Vertalingen Vivienne Stringa.

 

AAN CHAMPFLEURY
Parijs, 28 februari 1860.

 

Beste Champfleury,

     Ik heb uw prospectus ontvangen. Volgens uw gewoonte had u weer een uitstekend idee. Het is zeker dat de roman in de literatuur en het plezier van de lezers, een veel aanzienlijker deel uitmaakt dan we ooit zagen.
Toch kennen we critici met een zeldzaam talent die veel tijd besteden aan het verslaan van alle domheden van kluchtschrijvers en weinigen onder hen doen hun best om tendensen, kleuren en diverse methodes van romanciers te beschrijven.
We hebben zelfs werken van dit genre gezien die echt opmerkelijk waren en van een zeer suggestieve kwaliteit, die onopgemerkt voor de critici bleven.
Er zijn op verschillende tijden Romanbibliotheken gesticht, meestal vrij slecht ingericht, maar die toch wel de universele smaak van de lezers dienden en vaststelden voor dit genre geschreven werk.
Maar een verzameling noten en kritieken over oude en moderne romanschrijvers zou ook niet onwelkom zijn.
Als u daarvoor zorgt dan zult u een belangrijk werk hebben vervuld. Ik beloof u niet mijn stipte medewerking, maar van tijd tot tijd kan ik wel voor u aantekeningen maken over schrijvers die me meer na aan het hart liggen dan anderen.
Ik zou nooit ergens méér plezier uit kunnen halen dan onder uw leiding te werken.

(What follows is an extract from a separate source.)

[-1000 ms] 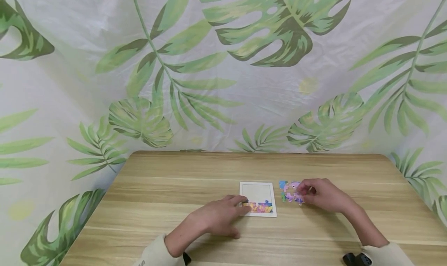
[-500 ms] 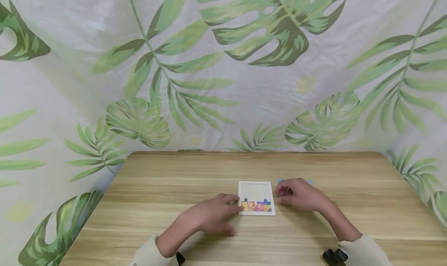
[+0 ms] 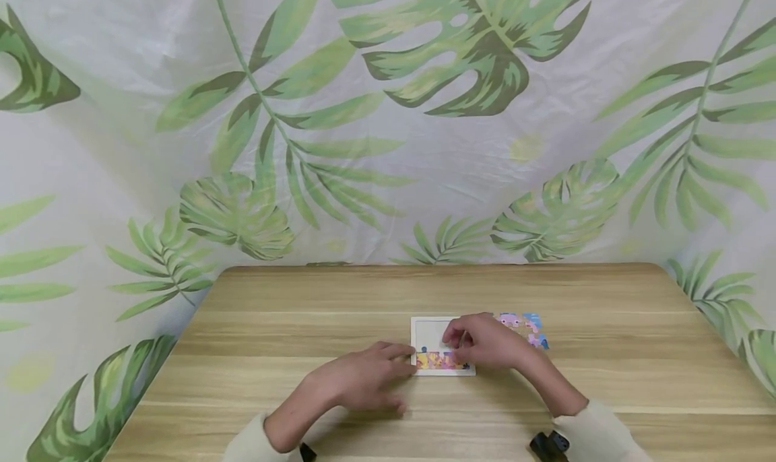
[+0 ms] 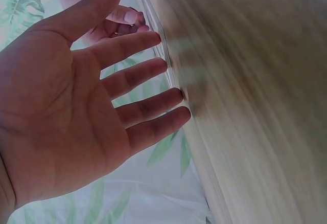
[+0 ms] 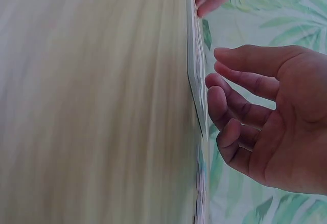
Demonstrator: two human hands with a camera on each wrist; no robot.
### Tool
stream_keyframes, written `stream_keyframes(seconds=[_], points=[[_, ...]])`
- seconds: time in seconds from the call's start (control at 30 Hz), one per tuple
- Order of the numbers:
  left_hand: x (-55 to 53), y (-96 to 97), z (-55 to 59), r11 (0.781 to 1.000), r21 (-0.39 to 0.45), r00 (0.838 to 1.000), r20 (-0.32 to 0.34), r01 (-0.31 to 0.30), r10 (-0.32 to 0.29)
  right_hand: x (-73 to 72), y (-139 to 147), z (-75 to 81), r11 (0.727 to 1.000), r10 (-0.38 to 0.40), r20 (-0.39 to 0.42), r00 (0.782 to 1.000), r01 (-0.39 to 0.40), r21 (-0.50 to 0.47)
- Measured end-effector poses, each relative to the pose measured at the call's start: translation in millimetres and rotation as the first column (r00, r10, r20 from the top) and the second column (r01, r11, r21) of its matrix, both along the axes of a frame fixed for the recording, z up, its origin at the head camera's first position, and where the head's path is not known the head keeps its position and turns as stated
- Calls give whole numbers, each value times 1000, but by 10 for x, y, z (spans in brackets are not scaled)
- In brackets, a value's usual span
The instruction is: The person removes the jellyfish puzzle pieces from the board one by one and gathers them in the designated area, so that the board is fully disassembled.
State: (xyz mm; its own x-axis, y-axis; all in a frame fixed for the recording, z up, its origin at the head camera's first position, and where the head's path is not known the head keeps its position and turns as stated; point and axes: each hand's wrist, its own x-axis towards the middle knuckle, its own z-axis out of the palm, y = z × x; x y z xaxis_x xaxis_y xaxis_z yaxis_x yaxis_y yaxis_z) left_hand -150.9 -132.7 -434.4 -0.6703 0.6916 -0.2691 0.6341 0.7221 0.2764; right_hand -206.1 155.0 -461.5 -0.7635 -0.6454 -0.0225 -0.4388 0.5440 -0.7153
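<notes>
Judge white-rimmed square tray [image 3: 428, 331], multicoloured jigsaw pieces [image 3: 530, 326] light, stiff, likely card; take by edges. Find left hand [image 3: 368, 376] wide; cannot tell hold of right hand [image 3: 488, 342].

A wood-grain tabletop [image 3: 339, 300], light brown with streaks running from nine to three o'clock, has rounded far corners at ten and two. Flat on it lies a white-bordered jigsaw tray [image 3: 429, 333]. Just beside that, toward three o'clock, sit pink-and-blue jigsaw pieces [image 3: 531, 327], close together and partly hidden.
</notes>
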Motion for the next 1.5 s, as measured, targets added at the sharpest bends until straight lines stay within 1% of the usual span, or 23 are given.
stream_keyframes(seconds=[0.1,0.2,0.37,0.47,0.6,0.77,0.83,1.17,1.33,1.5], points=[[2,-15,13,1000,7,1000,6,7,-8,12,-85,3,1000,2,7,1000,-2,3],[8,-34,14,1000,6,1000,0,17,-17,13,-161,9,1000,5,-3,1000,-5,6],[25,-70,-16,1000,10,1000,-11,29,-29,4,-283,12,1000,16,-19,1000,-15,26],[28,-84,-32,999,25,1000,4,27,-27,2,-345,6,999,27,-18,999,-26,42],[24,-88,-42,999,39,999,24,24,-25,3,-403,-7,998,35,-36,999,-33,59],[23,-83,-41,999,35,999,16,29,-29,19,-449,-22,997,33,-79,996,-28,74],[23,-79,-41,999,35,999,17,28,-28,31,-456,-23,997,28,-84,996,-21,73],[21,-59,-29,999,38,999,43,17,-19,50,-436,-35,1000,9,-31,999,-9,27],[23,-52,-20,999,34,999,52,10,-12,41,-432,-50,1000,6,-7,1000,-5,26],[28,-50,-28,999,34,999,48,6,-7,31,-430,-58,1000,8,14,1000,-8,20]])
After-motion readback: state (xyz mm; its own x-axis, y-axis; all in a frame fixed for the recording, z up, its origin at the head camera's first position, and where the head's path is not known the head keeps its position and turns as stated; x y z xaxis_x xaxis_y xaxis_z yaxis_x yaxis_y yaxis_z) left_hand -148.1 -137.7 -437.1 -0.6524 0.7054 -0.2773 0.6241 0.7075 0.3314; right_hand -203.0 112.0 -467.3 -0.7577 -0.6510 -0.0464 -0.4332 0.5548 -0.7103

     Ik schrijf meteen naar mijnheer Wagner om hem hartelijk te bedanken.
Ik zal naar hem toegaan maar nog niet gelijk. Er zijn nogal wat trieste zaken die al mijn tijd vergen.
Als u hem eerder ziet dan ik, zeg hem dan dat het voor mij een groot geluk zal zijn om de hand te mogen schudden van een geniale man, die beledigd wordt door het hele gepeupel van frivole geesten.

Uw toegenegen,

Charles Baudelaire.

U mag, indien u dit gepaster vindt, de laatste regels uitwissen.